* INFORMATION SUPPLIED *

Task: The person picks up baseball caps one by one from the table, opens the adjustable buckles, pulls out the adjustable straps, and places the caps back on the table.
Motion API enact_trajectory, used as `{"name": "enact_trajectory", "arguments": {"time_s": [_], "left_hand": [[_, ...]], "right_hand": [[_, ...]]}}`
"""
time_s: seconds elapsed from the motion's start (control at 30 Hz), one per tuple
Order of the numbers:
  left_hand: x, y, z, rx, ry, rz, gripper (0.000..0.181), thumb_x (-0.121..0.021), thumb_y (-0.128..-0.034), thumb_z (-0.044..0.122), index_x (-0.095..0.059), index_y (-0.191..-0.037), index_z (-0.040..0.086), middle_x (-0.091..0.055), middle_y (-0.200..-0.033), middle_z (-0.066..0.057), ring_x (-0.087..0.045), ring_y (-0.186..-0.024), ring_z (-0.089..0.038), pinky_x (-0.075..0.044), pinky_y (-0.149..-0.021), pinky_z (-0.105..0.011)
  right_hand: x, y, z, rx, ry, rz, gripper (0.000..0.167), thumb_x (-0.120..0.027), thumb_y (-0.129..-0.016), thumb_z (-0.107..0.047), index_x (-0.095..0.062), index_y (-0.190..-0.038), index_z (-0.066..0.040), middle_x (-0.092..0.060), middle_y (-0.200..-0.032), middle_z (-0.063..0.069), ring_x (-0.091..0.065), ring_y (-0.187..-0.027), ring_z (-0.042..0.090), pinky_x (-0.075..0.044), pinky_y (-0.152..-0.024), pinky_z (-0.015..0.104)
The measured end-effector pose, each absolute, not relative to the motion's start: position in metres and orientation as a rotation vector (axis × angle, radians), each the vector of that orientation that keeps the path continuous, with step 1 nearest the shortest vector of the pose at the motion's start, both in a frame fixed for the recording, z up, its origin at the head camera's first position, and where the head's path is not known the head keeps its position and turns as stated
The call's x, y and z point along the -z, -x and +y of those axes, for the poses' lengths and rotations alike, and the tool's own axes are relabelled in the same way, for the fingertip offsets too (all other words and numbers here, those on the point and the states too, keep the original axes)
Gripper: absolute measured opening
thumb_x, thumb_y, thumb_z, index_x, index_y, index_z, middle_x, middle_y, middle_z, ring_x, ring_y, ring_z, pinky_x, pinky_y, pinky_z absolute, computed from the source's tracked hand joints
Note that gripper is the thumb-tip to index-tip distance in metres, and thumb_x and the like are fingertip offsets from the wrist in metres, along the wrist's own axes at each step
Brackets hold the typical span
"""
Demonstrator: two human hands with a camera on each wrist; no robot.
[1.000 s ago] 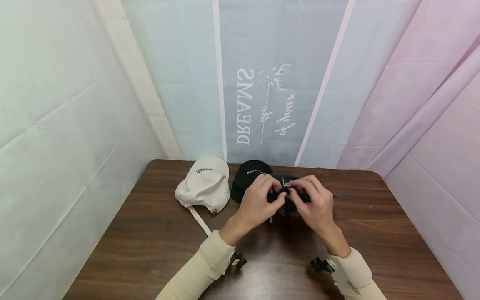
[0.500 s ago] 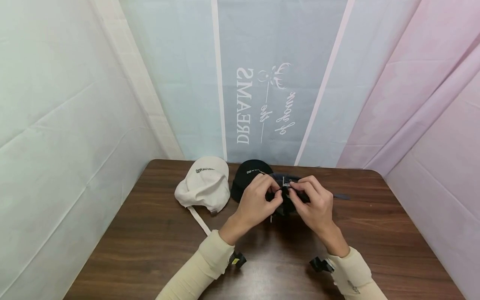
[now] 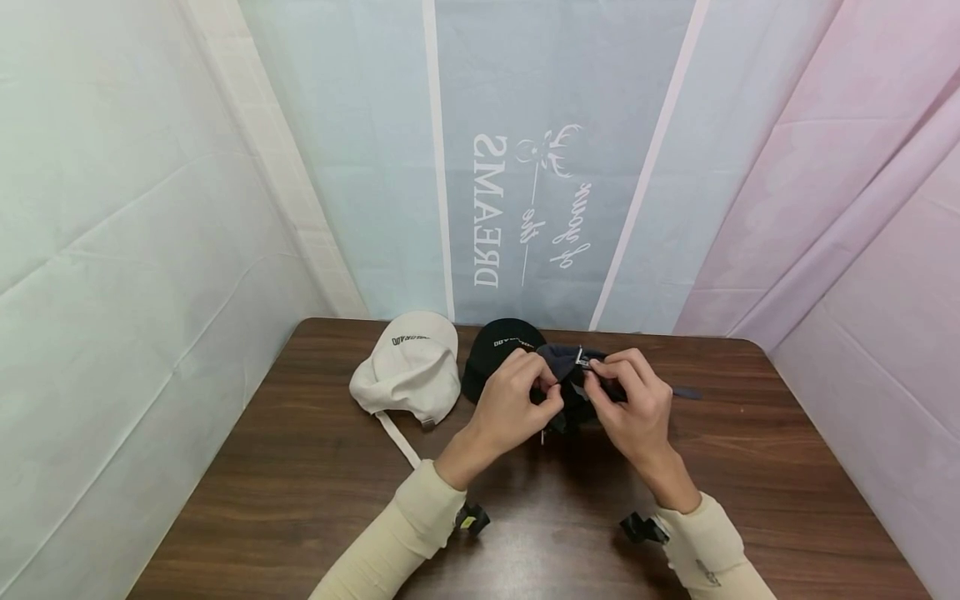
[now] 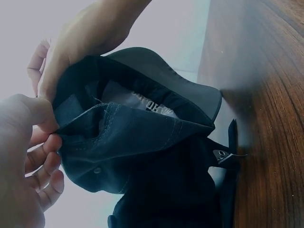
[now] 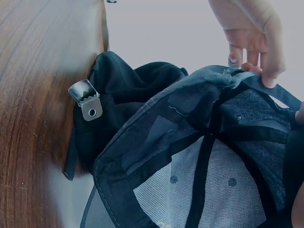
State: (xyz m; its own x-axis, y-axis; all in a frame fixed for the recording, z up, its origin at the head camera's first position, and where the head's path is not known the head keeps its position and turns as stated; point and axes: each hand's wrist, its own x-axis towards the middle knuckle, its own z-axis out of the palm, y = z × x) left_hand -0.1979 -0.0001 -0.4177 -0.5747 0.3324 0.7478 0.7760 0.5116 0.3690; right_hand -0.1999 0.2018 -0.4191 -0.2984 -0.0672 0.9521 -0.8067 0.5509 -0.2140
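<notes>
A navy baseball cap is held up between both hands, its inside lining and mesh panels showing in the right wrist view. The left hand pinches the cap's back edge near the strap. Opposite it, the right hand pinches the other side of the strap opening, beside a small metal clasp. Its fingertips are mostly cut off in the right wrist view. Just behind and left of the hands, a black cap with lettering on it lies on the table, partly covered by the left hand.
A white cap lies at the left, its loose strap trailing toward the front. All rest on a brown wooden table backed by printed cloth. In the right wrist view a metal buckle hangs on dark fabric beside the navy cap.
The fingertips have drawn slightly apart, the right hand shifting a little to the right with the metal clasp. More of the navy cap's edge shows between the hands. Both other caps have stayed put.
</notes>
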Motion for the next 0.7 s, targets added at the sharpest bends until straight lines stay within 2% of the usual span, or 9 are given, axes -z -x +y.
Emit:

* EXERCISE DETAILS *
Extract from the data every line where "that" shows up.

* EXERCISE RESPONSE *
The measured end-effector pose, each absolute, not relative to the motion's start: position in metres and orientation as a rotation vector (axis × angle, radians), each the vector of that orientation that keeps the path continuous, with step 1 nearest the shortest vector of the pose at the motion's start, both in a frame fixed for the recording, z up, its origin at the head camera's first position, and where the head's path is not known the head keeps its position and turns as stated
Note that gripper is the thumb-tip to index-tip distance in metres, and thumb_x and the like are fingertip offsets from the wrist in metres, along the wrist's own axes at each step

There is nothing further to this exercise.